During our many decades of work in the labor and environmental movements, there have been many battles that led to tensions between our communities. The Keystone Pipeline is only the most recent example. To help overcome these challenges, we recently convened two dozen leaders of labor, environmental, and other organizations for a frank conversation about the difficult times faced by ordinary workers and the dire environmental prospects we all face. We were motivated by a deep conviction that our communities could unite behind a common vision of a new economy that is good for working families and for the planet. We know that a top priority of most people is decent, dignified jobs that advance a truly sustainable economy.
And, at the end of our conversation, we were heartened by the unity we found in this diverse group of leaders behind a common vision. And we hoped that by developing the following joint statement, we could help build broader consensus around this vision and steps towards achieving it.
for a More Just and Sustainable Economy
This statement grows out of a discussion at Georgetown University on February 15, 2013 among leaders and organizers from the labor, environmental, and democracy movements sponsored by the Labor Network for Sustainability (LNS) and Georgetown’s Kalmanovitz Initiative for Labor and the Working Poor (KI).
For decades, there have been initiatives by labor and environmental leaders at local, state, and national levels to forge closer ties between these two communities, from Environmentalists for Full Employment in the 1970s to the Blue-Green Alliance and the Labor Network for Sustainability today.
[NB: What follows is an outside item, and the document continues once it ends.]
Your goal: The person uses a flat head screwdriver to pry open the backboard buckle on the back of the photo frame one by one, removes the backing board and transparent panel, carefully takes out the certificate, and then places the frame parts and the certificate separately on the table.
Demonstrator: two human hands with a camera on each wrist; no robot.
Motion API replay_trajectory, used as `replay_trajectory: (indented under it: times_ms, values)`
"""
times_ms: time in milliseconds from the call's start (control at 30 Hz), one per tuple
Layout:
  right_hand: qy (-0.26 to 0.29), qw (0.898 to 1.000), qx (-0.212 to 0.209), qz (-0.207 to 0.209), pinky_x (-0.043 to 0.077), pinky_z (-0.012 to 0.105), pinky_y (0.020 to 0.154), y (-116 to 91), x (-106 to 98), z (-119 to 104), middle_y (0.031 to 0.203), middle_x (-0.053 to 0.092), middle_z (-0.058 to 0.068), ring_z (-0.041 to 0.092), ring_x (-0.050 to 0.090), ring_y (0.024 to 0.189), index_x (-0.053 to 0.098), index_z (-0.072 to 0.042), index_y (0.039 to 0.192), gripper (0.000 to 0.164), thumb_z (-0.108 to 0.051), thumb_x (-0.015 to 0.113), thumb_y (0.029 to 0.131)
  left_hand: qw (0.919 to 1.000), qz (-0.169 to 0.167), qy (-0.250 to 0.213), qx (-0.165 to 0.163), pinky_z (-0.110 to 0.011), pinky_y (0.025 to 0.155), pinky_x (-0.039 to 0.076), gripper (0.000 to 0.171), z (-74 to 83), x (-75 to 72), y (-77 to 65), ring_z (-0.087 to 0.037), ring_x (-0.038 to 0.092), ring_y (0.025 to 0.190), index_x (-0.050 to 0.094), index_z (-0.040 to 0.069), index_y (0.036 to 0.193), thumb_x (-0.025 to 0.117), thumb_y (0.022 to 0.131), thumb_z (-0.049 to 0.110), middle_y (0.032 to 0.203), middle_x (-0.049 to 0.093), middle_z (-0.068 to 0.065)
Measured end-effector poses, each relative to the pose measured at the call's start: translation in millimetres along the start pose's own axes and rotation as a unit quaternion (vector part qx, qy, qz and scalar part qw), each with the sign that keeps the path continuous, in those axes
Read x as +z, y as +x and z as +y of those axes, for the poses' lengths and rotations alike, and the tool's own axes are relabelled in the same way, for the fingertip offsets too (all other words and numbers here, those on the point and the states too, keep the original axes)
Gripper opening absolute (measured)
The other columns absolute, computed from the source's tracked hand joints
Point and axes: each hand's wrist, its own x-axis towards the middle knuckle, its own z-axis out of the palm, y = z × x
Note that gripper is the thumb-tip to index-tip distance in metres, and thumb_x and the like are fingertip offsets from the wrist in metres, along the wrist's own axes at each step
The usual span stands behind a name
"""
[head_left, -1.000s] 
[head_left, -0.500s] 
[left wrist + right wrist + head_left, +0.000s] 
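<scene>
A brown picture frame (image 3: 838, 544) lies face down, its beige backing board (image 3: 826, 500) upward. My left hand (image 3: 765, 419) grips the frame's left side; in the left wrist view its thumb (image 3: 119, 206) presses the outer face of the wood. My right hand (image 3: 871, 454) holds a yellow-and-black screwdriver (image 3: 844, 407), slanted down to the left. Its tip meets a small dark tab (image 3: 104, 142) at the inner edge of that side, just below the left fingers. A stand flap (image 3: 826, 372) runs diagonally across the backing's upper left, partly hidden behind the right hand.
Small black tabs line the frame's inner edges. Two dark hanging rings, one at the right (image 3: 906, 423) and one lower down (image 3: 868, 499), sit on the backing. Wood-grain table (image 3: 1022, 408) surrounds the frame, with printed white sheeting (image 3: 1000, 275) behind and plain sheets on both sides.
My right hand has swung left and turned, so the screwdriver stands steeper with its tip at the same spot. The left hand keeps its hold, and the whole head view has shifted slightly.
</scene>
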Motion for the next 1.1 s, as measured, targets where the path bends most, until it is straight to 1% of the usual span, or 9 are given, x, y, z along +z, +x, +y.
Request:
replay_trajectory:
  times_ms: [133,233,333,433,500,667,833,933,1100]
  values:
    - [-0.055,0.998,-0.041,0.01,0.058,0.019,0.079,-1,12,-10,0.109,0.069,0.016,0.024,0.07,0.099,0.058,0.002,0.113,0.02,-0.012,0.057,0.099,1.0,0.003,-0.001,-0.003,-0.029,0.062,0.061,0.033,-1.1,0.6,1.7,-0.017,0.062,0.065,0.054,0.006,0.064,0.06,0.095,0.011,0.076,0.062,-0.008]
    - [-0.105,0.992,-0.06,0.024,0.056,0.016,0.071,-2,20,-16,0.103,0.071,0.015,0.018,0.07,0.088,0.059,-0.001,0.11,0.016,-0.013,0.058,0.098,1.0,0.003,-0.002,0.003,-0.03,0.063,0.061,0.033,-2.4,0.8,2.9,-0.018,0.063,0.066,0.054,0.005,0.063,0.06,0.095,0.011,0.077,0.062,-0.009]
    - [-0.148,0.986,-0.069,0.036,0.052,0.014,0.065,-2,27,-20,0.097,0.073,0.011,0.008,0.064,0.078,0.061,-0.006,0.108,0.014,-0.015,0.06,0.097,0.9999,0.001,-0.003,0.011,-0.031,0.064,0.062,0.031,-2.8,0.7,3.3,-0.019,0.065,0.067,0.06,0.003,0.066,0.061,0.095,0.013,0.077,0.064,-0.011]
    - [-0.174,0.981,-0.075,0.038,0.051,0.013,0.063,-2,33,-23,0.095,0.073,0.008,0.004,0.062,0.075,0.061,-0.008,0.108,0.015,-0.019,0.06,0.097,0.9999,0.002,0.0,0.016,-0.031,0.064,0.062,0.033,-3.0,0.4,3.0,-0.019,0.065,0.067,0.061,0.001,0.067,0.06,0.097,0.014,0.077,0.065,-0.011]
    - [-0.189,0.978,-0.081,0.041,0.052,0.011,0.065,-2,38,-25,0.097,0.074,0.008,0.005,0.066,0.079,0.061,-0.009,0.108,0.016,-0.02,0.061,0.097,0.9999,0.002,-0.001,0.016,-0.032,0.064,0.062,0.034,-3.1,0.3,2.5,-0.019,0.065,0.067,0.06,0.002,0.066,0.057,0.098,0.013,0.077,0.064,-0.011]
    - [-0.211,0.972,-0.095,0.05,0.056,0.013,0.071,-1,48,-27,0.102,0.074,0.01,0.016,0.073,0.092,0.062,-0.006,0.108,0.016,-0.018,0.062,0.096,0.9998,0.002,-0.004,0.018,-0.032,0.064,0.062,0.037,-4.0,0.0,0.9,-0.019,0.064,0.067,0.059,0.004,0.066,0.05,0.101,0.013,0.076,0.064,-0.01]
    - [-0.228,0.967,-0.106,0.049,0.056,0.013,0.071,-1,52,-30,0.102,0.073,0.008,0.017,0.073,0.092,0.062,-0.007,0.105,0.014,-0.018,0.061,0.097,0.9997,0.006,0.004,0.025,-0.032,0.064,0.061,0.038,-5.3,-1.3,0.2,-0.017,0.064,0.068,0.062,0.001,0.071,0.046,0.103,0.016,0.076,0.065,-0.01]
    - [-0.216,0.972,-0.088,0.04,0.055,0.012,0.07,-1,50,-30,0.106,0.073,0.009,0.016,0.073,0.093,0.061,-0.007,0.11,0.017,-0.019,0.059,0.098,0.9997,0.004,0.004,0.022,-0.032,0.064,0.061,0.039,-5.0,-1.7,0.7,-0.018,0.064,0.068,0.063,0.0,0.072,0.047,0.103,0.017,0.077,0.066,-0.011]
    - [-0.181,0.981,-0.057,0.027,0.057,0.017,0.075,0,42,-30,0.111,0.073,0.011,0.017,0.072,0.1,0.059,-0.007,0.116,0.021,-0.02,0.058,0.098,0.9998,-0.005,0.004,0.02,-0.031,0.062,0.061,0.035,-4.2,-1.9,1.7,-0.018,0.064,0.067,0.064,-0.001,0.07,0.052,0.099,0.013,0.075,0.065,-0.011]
Despite these efforts, there have been times of tension and conflict. The debate over the Keystone XL pipeline today is only the most recent of such moments. Many in the environmental movement have made stopping the pipeline a top priority for 2013, and many but not all in organized labor are backing the pipeline as a source of good jobs. There have been a number of instances in recent years where leaders in each of these communities have failed to acknowledge the concerns of the other.
Nonetheless, many leaders and organizers within these movements recognize that they share many values and are prepared to help define a common vision and lead a struggle for a more just and sustainable economy. In the short-term, we feel that there are many things that each community can do to advance mutual interests and concerns. Longer term, we feel that articulating a common vision for a new economy is necessary to allow these movements to serve their individual interests, but also to contribute to building a better society.
In a recent dialogue among the signers of this statement, we were struck by a common commitment to build on shared values to strengthen our solidarity by developing a shared vision, identifying obstacles and building a common agenda to move forward together.
We agree on the urgent need to build a more just and sustainable economy. We recognize the need to strengthen the solidarity between our movements to be successful. And, we are confident that an honest dialogue among leaders and activists in our movements is key to developing the shared vision necessary to strengthen our solidarity.
We recognize that the American economy is neither sustainable, nor just. We are on a climate change path that unless radically altered will lead to global warming of seven degrees Fahrenheit or greater. We are also in the most serious employment crisis since the Great Depression, wages have stagnated for over three decades and economic inequality is worse than any time since the 1920s.